Exercise => Reproduce the data that follows character for character, but omit its pictures.

Given material =>
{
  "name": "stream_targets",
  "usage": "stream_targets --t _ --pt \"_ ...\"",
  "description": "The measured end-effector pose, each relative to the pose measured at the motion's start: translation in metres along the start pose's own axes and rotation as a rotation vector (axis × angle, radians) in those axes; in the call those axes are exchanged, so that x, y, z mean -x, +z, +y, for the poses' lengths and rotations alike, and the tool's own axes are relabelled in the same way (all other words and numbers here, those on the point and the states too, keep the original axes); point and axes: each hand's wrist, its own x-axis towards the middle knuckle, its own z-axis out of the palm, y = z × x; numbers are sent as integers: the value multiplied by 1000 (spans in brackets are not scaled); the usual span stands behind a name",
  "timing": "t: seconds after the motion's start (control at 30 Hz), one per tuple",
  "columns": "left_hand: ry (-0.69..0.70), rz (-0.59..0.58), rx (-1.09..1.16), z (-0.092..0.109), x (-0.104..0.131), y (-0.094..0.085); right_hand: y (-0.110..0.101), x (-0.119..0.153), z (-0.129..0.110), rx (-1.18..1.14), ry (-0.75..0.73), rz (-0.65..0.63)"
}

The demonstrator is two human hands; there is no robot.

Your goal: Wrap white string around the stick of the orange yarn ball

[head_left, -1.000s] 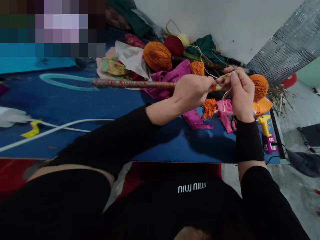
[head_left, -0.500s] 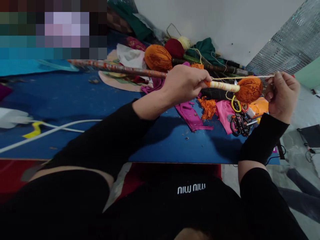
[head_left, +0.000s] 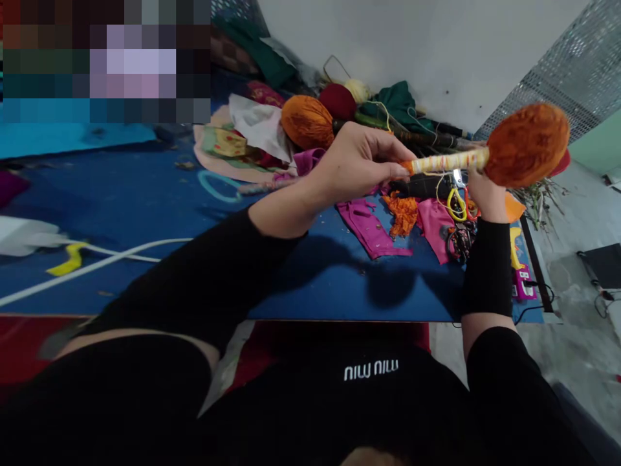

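A stick (head_left: 446, 162) wrapped in pale yellow thread ends at the right in a round orange cloth head (head_left: 528, 144). My left hand (head_left: 356, 162) is closed round the stick, its fingertips at an orange band where the pale wrapping begins. Close to the orange head is my right hand (head_left: 485, 191), below and partly behind the wrapped stick. Its fingers are mostly hidden, so their hold cannot be made out. A loose strand of thread dangles under the wrapping.
On the blue table (head_left: 310, 291) lie magenta cloth (head_left: 371, 230), orange scraps (head_left: 402, 213), pink cloth (head_left: 435, 226) and yellow-handled scissors (head_left: 457, 204). Another orange ball (head_left: 307, 122) sits behind. A white cable (head_left: 116, 255) crosses the left side.
The orange head has risen toward the right and nearer the camera, and the stick's left part has swung down. My right hand has moved left and down, from the stretched thread to beside the stick.
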Motion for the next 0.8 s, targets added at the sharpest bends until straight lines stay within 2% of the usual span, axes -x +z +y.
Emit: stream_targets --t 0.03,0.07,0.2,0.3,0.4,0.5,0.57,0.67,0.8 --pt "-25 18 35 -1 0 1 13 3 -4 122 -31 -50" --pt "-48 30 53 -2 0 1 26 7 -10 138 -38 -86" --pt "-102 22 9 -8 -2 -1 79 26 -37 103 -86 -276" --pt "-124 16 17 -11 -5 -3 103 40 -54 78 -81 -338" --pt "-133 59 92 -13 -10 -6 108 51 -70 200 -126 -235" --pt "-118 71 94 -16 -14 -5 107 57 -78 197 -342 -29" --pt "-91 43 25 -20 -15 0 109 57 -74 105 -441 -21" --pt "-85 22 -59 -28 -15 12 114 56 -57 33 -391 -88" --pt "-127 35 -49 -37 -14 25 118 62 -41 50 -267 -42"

Completed exercise =>
{
  "name": "stream_targets",
  "usage": "stream_targets --t _ --pt \"_ ...\"",
  "description": "The measured end-effector pose, each relative to the pose measured at the motion's start: translation in metres along the start pose's own axes and rotation as a rotation vector (axis × angle, radians) in those axes; in the call those axes are exchanged, so that x, y, z mean -x, +z, +y, for the poses' lengths and rotations alike, and the tool's own axes are relabelled in the same way (all other words and numbers here, those on the point and the states too, keep the original axes); point and axes: each hand's wrist, its own x-axis towards the middle knuckle, its own z-axis out of the palm, y = z × x; numbers are sent as integers: the value multiplied by 1000 (spans in brackets are not scaled); the usual span stands behind a name",
  "timing": "t: seconds after the motion's start (control at 30 Hz), one per tuple",
  "columns": "left_hand: ry (-0.69..0.70), rz (-0.59..0.58), rx (-1.09..1.16), z (-0.092..0.109), x (-0.104..0.131), y (-0.094..0.085); right_hand: y (-0.110..0.101), x (-0.119..0.153), z (-0.129..0.110), rx (-1.18..1.14), ry (-0.75..0.73), rz (-0.65..0.63)"
}

The demonstrator is two human hands; there is no robot.

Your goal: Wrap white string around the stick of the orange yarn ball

[head_left, -1.000s] 
[head_left, -0.500s] 
[head_left, +0.000s] 

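A stick (head_left: 446, 162) wrapped in pale yellow thread ends at the right in a round orange cloth head (head_left: 528, 144). My left hand (head_left: 356, 162) is closed round the stick, its fingertips at an orange band where the pale wrapping begins. Close to the orange head is my right hand (head_left: 485, 191), below and partly behind the wrapped stick. Its fingers are mostly hidden, so their hold cannot be made out. A loose strand of thread dangles under the wrapping.
On the blue table (head_left: 310, 291) lie magenta cloth (head_left: 371, 230), orange scraps (head_left: 402, 213), pink cloth (head_left: 435, 226) and yellow-handled scissors (head_left: 457, 204). Another orange ball (head_left: 307, 122) sits behind. A white cable (head_left: 116, 255) crosses the left side.
The orange head has risen toward the right and nearer the camera, and the stick's left part has swung down. My right hand has moved left and down, from the stretched thread to beside the stick.
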Motion for the next 0.8 s, targets added at the sharpest bends until straight lines stay within 2% of the usual span, axes -x +z +y.
Emit: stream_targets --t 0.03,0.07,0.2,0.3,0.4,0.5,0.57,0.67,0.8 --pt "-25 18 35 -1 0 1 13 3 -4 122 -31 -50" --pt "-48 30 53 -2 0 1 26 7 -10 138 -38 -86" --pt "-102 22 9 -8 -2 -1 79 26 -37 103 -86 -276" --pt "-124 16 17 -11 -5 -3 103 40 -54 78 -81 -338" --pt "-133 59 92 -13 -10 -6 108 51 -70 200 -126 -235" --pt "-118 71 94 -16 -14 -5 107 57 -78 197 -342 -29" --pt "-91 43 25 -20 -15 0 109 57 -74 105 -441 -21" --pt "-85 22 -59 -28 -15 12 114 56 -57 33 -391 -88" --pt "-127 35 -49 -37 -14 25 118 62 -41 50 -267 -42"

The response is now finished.